Créances en souffrance
Les actifs ainsi mentionnés sont constitués de 17 995 milliards de FCFAn représentant 72,1 % du total de bilan, et d’un portefeuille de crédit établi à 12 501 milliards de FCFA. Selon la Cobac cependant les crédits non remboursés à échéance ont représenté 16,2% de ce portefeuille. Soit un montant de 2024 milliards de FCFA en hausse de 144 milliards de FCFA (+7,7 %) comparativement au niveau atteint un an auparavant. Les créances douteuses représentent la part la plus importante de cet agrégat, avec une valeur de 1536 milliards de FCFA. Le Gabon est tributaire de 31,4% de ces créances douteuse, suivi du Cameroun (14,5%) et du Congo (5,6%).

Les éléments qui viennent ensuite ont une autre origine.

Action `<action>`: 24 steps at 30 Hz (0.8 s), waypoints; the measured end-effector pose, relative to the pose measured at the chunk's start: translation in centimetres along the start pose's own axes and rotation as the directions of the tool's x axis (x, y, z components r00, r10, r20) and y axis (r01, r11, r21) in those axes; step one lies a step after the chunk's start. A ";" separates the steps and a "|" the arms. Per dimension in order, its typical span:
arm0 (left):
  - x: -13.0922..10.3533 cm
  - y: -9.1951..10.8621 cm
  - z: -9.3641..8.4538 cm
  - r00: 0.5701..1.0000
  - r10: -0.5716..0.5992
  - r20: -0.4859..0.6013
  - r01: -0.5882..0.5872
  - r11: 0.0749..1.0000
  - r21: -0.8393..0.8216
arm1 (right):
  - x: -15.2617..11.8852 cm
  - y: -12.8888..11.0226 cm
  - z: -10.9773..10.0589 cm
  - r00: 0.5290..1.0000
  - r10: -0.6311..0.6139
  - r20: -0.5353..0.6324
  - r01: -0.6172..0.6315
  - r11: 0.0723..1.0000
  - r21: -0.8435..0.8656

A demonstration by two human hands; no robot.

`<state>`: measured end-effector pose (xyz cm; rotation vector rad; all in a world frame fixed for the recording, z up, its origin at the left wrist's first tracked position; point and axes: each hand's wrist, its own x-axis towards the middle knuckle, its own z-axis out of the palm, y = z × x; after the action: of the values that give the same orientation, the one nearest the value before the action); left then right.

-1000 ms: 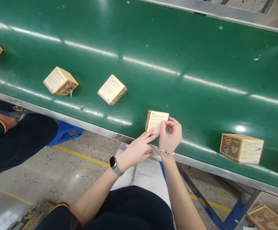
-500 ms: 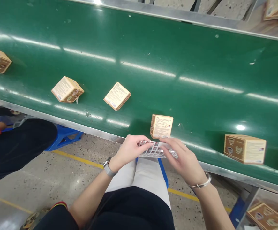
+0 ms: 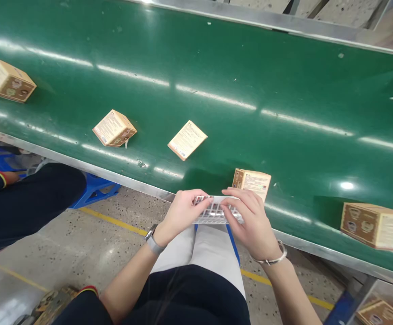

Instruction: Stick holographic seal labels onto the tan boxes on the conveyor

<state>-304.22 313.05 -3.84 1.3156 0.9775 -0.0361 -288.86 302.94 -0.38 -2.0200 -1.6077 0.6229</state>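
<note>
Over the near edge of the green belt I hold a sticker sheet [image 3: 216, 217], white with a grid of small dark-red printed squares. My left hand [image 3: 186, 210] pinches its left end between thumb and fingers. My right hand [image 3: 247, 216] is closed at the sheet's right part, thumb and forefinger close together on its upper side; whether a single sticker is between them I cannot make out. Just behind my right fingers stands a brown-and-cream carton [image 3: 252, 179], its lower part hidden by that hand.
More cartons stand on the green belt [image 3: 216, 58]: one tilted in view [image 3: 187, 140], another with a small white strip at its corner [image 3: 114, 128], one at far left [image 3: 9, 81], one at right [image 3: 375, 225]. A co-worker's leg [image 3: 34, 203] is at left. Below right is a box of cartons [image 3: 382, 313].
The cartons on the belt have shifted to the right relative to my hands. My right hand has moved slightly left along the sticker sheet; my left hand keeps its hold.
</note>
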 end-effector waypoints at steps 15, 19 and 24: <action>2.3 -2.8 -4.2 0.897 0.430 0.105 -0.426 0.775 0.467 | 10.5 3.8 9.1 0.832 0.553 -0.055 -0.306 0.540 0.784; 3.4 -3.2 -3.7 0.891 0.432 0.136 -0.442 0.763 0.472 | 10.7 4.1 9.1 0.766 0.636 -0.095 -0.362 0.549 0.754; 4.1 -3.4 -3.4 0.892 0.419 0.170 -0.450 0.781 0.434 | 10.9 3.8 9.3 0.709 0.681 -0.180 -0.398 0.597 0.697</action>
<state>-305.44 316.78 -8.76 1.9532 0.5996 0.0475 -289.46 313.71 -10.60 -1.9180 -0.3685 0.7230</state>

Les créances en souffrance connaissent un pic dans la zone Cemac depuis la chute des matières première de 2014, avec des variations au courant de certains exercices. Partant de 5% de l’enveloppe de crédits en 2012, elles ont atteint un plafond de 20% en 2018 avant de pencher progressiement la balance sans pour autant atteindre les niveaux d’avant la crise. « Ces créances en souffrance sont pour partie la conséquence directe des retards de paiement des États envers les banques mais aussi envers les entreprises privées qui peinent en conséquence à assumer leurs propres échéances de recouvrement auprès des banques”, explique le service économique régional de l’ambassade de France au Cameroun sur la question. Face à cette situation, les banques ont procédé au renforcement de leurs provisions pour dépréciation. Ces dernières atteignent 1464 milliards de FCFA en 2024 contre 1398 milliards un an plus tôt, mais restent modérées face à l’ampleur des crédits non remboursés.

Plus de crédits vers le privé
Malgré cette situation, les banques se sont montrées plus enclines à accorder des credits aux privés. Ces dernières années, les crises enregistrées successivement à l’échelle mondiale (Crise du Covid-19, conflit russo-ukrainien, guerre commerciale Etats-Unis- Chine, etc) avait conduit les banques à adopter une posture prudente quant à l’octroi des crédits aux privés. La donne change en 2024. Sans doute impulsée par les constantes injections de liquidité opérées par la Banque des Etats de l’Afrique centrale (Beac). Sur les 12 501 milliards de FCFA déboursés durant l’année écoulée, les prêts au secteur privé s’élèvent à 9 710 milliards de FCFA, après des niveaux établis 6 782 milliard en 2020.